6. Las tarjetas gráficas «simplemente funcionan»
Uno de los problemas más irritantes al empezar con Linux era configurar la tarjeta gráfica, especialmente si era NVIDIA. Había que instalar los controladores manualmente y no siempre el proceso iba sin contratiempos.
Hoy la mayoría de las distribuciones facilitan la instalación de controladores propietarios de NVIDIA o AMD. Además, los controladores de código abierto han mejorado considerablemente, lo que permite que la mayoría de las tarjetas gráficas funcionen desde el primer momento.
7. Los accesorios «simplemente funcionan»
Conectar auriculares Bluetooth, un mando USB o un teclado se ha vuelto más sencillo. La mayoría de los accesorios son compatibles por defecto gracias a los estándares abiertos y a los controladores incluidos. Aunque algunos dispositivos muy específicos aún pueden requerir software propio, la funcionalidad básica ahora suele estar disponible sin esfuerzo adicional.
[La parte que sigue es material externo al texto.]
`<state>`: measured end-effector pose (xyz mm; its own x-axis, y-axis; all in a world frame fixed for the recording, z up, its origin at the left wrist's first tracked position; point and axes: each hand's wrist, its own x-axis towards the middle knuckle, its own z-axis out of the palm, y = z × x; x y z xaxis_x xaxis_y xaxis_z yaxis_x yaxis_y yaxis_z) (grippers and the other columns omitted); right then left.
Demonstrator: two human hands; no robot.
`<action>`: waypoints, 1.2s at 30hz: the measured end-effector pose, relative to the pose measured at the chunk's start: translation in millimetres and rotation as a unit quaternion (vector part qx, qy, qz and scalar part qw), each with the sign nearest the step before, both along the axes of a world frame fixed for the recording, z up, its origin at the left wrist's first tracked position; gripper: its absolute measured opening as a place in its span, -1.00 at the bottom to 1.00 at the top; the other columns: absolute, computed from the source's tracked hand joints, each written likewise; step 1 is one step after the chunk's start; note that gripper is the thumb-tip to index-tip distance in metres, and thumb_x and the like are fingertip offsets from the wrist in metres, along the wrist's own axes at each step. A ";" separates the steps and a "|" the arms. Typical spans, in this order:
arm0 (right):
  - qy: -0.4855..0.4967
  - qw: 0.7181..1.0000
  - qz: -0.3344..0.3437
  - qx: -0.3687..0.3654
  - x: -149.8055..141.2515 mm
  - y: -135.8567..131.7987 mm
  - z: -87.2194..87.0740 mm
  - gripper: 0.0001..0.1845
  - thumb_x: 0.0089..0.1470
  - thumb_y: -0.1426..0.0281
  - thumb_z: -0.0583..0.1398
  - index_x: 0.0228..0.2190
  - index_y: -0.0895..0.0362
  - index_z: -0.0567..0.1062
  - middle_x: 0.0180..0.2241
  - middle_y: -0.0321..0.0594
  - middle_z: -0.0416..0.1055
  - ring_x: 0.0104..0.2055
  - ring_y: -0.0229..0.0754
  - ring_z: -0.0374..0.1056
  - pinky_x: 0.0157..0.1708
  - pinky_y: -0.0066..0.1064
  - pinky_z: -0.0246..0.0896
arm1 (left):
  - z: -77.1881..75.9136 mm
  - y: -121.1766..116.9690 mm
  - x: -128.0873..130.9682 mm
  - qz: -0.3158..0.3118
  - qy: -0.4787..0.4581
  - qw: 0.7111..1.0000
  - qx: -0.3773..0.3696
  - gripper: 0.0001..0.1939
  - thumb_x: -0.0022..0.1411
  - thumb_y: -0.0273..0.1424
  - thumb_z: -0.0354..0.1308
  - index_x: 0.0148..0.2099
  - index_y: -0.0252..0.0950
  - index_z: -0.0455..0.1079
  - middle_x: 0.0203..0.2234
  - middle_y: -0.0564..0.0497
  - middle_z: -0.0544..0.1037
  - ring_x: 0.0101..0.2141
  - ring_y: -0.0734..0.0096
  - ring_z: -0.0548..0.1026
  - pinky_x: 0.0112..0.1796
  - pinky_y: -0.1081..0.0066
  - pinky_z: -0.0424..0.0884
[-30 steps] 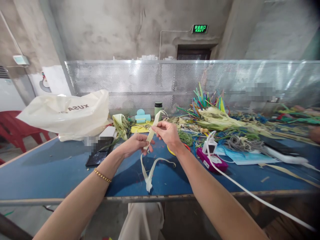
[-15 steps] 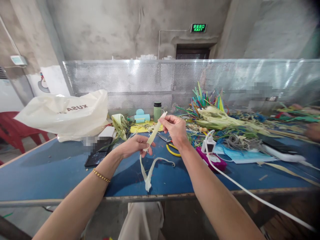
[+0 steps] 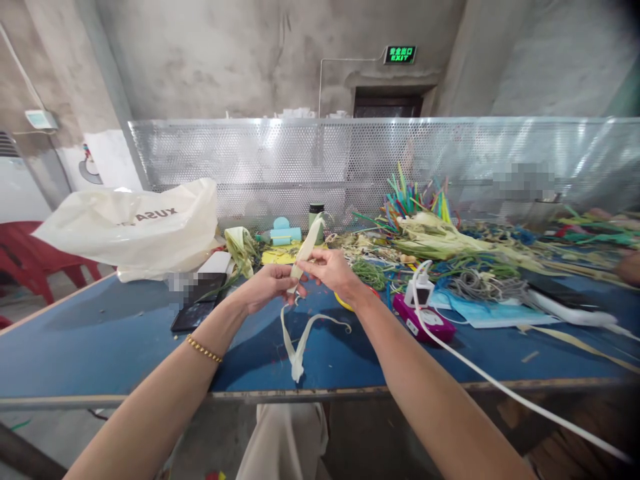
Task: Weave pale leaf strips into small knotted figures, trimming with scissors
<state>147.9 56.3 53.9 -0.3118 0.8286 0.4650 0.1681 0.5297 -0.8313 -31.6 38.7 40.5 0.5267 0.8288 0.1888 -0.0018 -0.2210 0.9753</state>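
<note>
Both my hands hold a pale strip of corn husk [image 3: 311, 239] upright over the table's front half. My left hand [image 3: 267, 287] pinches its lower end between thumb and fingers. Close beside it, my right hand [image 3: 330, 270] grips the husk a little higher, fingers closed. The husk's top end rises free and curls over to the right. Below the hands, a V-shaped strip of husk [image 3: 297, 363] lies on the blue table [image 3: 150, 363] near the edge. Yellow-handled pliers or scissors [image 3: 344, 301] are partly hidden behind my right wrist.
A white plastic bag [image 3: 135, 230] and a phone [image 3: 197, 307] lie left. To the right are a purple power strip [image 3: 425, 320] with a white cable, a blue mask [image 3: 480, 312] and heaps of husks [image 3: 435, 233]. A green bottle [image 3: 315, 212] stands behind, before a perforated metal screen [image 3: 260, 150].
My right hand has slid down and left along the husk, from its upper end to beside my left hand. The husk's top is now free. My left hand has hardly moved.
</note>
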 end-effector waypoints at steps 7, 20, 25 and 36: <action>-0.029 0.991 -0.087 0.102 -0.8 12.3 -5.9 -0.77 -0.04 0.28 0.23 -0.51 0.22 0.53 -0.54 -0.25 0.45 -0.48 -0.26 0.33 -0.51 -0.49 0.18 | -1.7 1.7 1.2 0.007 -0.057 0.998 -0.023 -0.63 0.13 -0.19 0.28 -0.23 -0.45 0.48 -0.38 -0.17 0.57 -0.48 0.45 0.48 -0.37 0.39 0.38; 0.064 0.994 0.001 -0.094 -2.3 -6.2 5.7 -0.74 -0.23 0.48 0.13 -0.39 0.21 0.49 -0.75 -0.49 0.14 -0.74 -0.44 -0.06 -0.74 -0.57 -0.18 | -3.8 8.1 2.0 0.062 -0.099 0.993 -0.013 -0.66 0.03 -0.27 0.36 -0.29 -0.42 0.39 -0.49 -0.08 0.57 -0.62 0.55 0.40 -0.54 0.49 0.29; 0.009 0.992 -0.130 0.001 1.5 6.2 3.1 -0.84 -0.23 0.42 0.15 -0.53 0.21 0.51 -0.70 -0.37 0.26 -0.65 -0.36 0.10 -0.66 -0.53 -0.07 | -1.4 8.4 -1.4 0.073 -0.123 0.989 -0.047 -0.69 0.09 -0.26 0.32 -0.34 -0.39 0.34 -0.51 -0.07 0.57 -0.67 0.60 0.36 -0.59 0.54 0.20; 0.064 0.974 0.200 -0.086 13.1 -19.5 14.8 -0.72 -0.08 0.41 0.19 -0.26 0.22 0.51 -0.66 -0.44 0.20 -0.67 -0.44 -0.05 -0.68 -0.56 -0.16 | -1.2 -2.8 -8.2 -0.154 -0.061 0.982 -0.088 -0.71 0.15 -0.25 0.28 -0.43 -0.38 0.35 -0.75 0.10 0.31 -0.71 0.64 0.16 -0.60 0.52 0.06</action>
8. Imprimir y escanear ya no son un dolor de cabeza
Antes, configurar una impresora en Linux era una pesadilla. Había que elegir con cuidado los dispositivos que soportaba el sistema. Ahora todo es mucho más sencillo: las impresoras modernas funcionan por Wi-Fi y Linux es compatible con la mayoría de ellas. Claro que pueden producirse fallos, pero la mayoría de las veces todo funciona tras reiniciar el sistema y la impresora.
Conclusión
En los últimos años Linux ha avanzado enormemente, liberándose de muchos problemas antiguos. Las distribuciones actuales ofrecen un sistema estable, atractivo y fácil de usar, que incluso es adecuado para quienes antes temían enfrentarse a dificultades técnicas.
Aunque Linux aún no es perfecto para todos, especialmente en cuanto a software especializado, se ha vuelto mucho menos intimidante y más accesible. Muchos de los aspectos molestos del pasado han quedado atrás, haciendo de Linux un sistema operativo realmente competitivo.